O modelo chinês não é só mão de obra barata
A China não é competitiva apenas porque paga menos. Ela é competitiva porque construiu um ecossistema industrial integrado:
- Fornecedor de tecido ao lado da confecção
- Lavanderia próxima
- Estamparia integrada
- Logística rápida
- Escala absurda
- Cadeia sincronizada
No Brasil, a cadeia é fragmentada. Cada etapa é um fornecedor distante, com custo elevado e pouca integração. Fast fashion vive de três pilares: Velocidade, escala e previsibilidade. O Brasil entrega criatividade. Mas não entrega escala industrial coordenada.
O erro estratégico
Tentar replicar o modelo chinês no Brasil sem adaptação é um erro de leitura de mercado. O Brasil não foi feito para competir em preço contra a Ásia em volume massificado. Ele pode competir em:
- Nichos
- Marca
- Valor agregado
- Design autoral
- Produção regional estratégica
- Integração com varejo físico
O problema não é produzir no Brasil. O problema é querer produzir no Brasil com lógica chinesa.

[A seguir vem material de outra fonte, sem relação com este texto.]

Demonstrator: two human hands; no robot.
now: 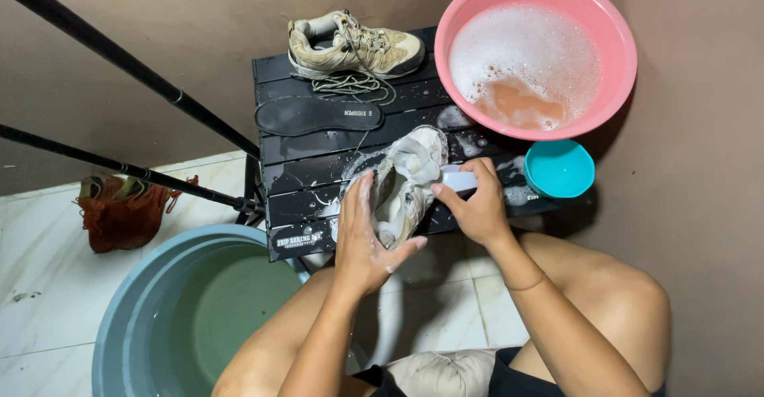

O impacto real para o mercado brasileiro
Esse movimento da SHEIN revela algo maior:
- Nossa indústria precisa de produtividade, não de proteção.
- Antidumping e barreiras não criam eficiência.
- Incentivos isolados não substituem coordenação de cadeia.
Enquanto a China trabalha com clusters industriais, o Brasil ainda trabalha de forma pulverizada.
A lição estratégica
Empresas brasileiras que querem escalar precisam entender: Escala não é desejo. Escala é engenharia operacional. Quem entende supply chain internacional tem vantagem. Quem depende apenas do mercado interno vai sempre operar no limite. O caso SHEIN não é uma derrota brasileira. É um espelho estrutural.